As competition intensifies in Nigeria’s downstream sector, no fewer than 70 tank farm owners have halted operations over the past two years, leaving their facilities abandoned. This mass closure, affecting 65% of the country’s 120 approved storage depots, comes as fuel retailers and station owners increasingly bypass these facilities in favor of alternative trucking options.
Investigations by The PUNCH reveal that this decline is primarily due to the removal of the fuel subsidy by President Bola Tinubu’s administration. This policy shift resulted in a staggering 488% rise in petrol prices, significantly reducing the purchasing power of fuel marketers.
What Are Tank Farms?
A tank farm is a storage facility for petroleum products, often situated in coastal locations where marine tankers discharge fuel. These facilities play a crucial role in ensuring steady fuel distribution and mitigating price fluctuations.
Lagos State houses some of Nigeria’s largest tank farms, concentrated in Apapa, Ijegun, and Ojo, including Satellite Town. Before the subsidy removal on May 29, 2023, tank farms were essential for meeting the nation’s daily petroleum needs, as Nigeria relied heavily on fuel imports.
Impact of Fuel Subsidy Removal
Data from the National Bureau of Statistics indicates that the cost of petrol imports soared by 105.3% in 2024, reaching N15.42 trillion, up from N7.51 trillion in 2023. Many tank farms, particularly in Ijegun, faced severe operational setbacks due to high importation costs, leading to facility shutdowns and economic distress for surrounding communities.

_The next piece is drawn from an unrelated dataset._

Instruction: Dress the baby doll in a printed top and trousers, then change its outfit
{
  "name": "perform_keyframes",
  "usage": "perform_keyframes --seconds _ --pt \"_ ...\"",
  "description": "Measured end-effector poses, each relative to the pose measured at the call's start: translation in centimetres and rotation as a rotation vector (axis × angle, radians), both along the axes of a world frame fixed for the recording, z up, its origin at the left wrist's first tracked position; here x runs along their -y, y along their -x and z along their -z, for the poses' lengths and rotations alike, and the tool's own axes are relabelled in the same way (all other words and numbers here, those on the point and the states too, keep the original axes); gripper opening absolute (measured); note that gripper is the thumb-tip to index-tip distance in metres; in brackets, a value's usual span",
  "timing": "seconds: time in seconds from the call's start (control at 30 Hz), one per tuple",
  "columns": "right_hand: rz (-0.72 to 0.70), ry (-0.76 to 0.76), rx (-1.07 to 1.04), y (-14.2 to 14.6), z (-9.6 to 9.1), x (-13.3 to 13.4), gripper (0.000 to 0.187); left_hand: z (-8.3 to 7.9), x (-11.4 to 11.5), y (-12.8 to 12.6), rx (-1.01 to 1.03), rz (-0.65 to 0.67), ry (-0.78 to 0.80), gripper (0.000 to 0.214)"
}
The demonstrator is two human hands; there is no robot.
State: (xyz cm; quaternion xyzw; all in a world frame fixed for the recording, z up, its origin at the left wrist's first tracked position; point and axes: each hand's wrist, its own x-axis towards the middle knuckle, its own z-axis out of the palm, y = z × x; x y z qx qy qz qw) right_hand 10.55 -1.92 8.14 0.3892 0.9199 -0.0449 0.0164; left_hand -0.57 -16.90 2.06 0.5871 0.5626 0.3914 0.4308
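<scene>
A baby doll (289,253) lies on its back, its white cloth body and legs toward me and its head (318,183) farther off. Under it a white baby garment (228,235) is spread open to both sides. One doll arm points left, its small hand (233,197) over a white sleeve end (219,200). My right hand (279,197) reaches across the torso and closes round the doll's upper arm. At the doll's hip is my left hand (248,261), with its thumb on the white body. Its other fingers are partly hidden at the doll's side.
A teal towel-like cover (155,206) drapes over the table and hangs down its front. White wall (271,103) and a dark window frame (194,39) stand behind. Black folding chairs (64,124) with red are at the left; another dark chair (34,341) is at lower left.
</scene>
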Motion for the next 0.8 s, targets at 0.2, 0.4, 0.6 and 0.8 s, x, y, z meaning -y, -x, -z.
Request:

In addition, a 2023 PUNCH report highlighted complaints from Ijegun residents about the negative environmental and social impact of tank farms. Many had to relocate due to the congestion and infrastructural deterioration caused by fuel-laden trucks, as most depots lacked designated parking bays.
Current State of Tank Farms in Nigeria
According to data from Petroleumprice.ng, there are over 120 registered tank farms across Nigeria. However, only 50 remain operational, while 70 remain dormant, holding no fuel in storage. The active depots provide real-time petrol price updates, product discharge details, and loading statuses, reflecting ongoing operations.
A regional breakdown of functional depots shows:
- Lagos – 30 active tank farms
- Warri/Ogbara – 10 active depots
- Port Harcourt/Onne – 6 active depots
- Calabar – 4 operational facilities
The Dangote Refinery Effect
The challenges facing tank farm owners were compounded in October 2024, when Dangote Refinery became a dominant player in the fuel market. The naira-for-crude policy, which favors local refining, has given Dangote Refinery a significant competitive edge over independent importers. This has led to widespread financial struggles, with many tank farm owners incurring heavy bank debts, leasing their facilities, or putting them up for sale.
Industry Expert Insights
Oil and gas expert Olatide Jeremiah confirmed the decline in tank farm operations, linking it to the full deregulation of the petroleum sector.
He stated, “The subsidy removal on May 29, 2023, tripled the capital base for depot owners while shrinking their profit margins. The entry of Dangote Refinery into the mainstream further compounded the crisis, forcing some depot owners to shut down, lease, or sell their facilities.”
Jeremiah also noted that some depot owners are at odds with Dangote Refinery’s gantry loading system, which affects their ability to remain competitive.
“Many depot owners are unhappy with Dangote Refinery’s gantry loading at its terminals. His high ship prices have also discouraged some from sourcing products from him,” he added.
A Call for Industry Reform
To create a more balanced downstream sector, Jeremiah suggested a functional separation, where Dangote Refinery focuses on refining and selling fuel via ships to tank farm owners, who would then handle distribution to retail outlets.
Similarly, Chinedu Ukadike, National Publicity Secretary of the Independent Petroleum Marketers Association of Nigeria (IPMAN), blamed the current crisis on pricing control efforts that have restricted tank farm operations.
He explained, “Many tank farm owners struggle to source products. The Nigerian National Petroleum Company Limited (NNPCL) provides pro forma invoices, but with Dangote now selling directly to retailers, most tank farm owners lack the financial capability to compete. The market dynamics have changed significantly.”
Ukadike further highlighted that the cost of gantry loading at Dangote Refinery is a major challenge for independent depot owners.
“Most depot owners can’t cope with Dangote’s gantry price, making it difficult to sustain operations,” he concluded.
Future of Tank Farms in Nigeria
With the ongoing industry transformation, tank farm owners face increasing pressure to adapt to new realities. Whether through strategic partnerships, revised pricing models, or increased investment in logistics, the survival of Nigeria’s downstream storage sector depends on innovative solutions to counteract the dominance of local refining giants.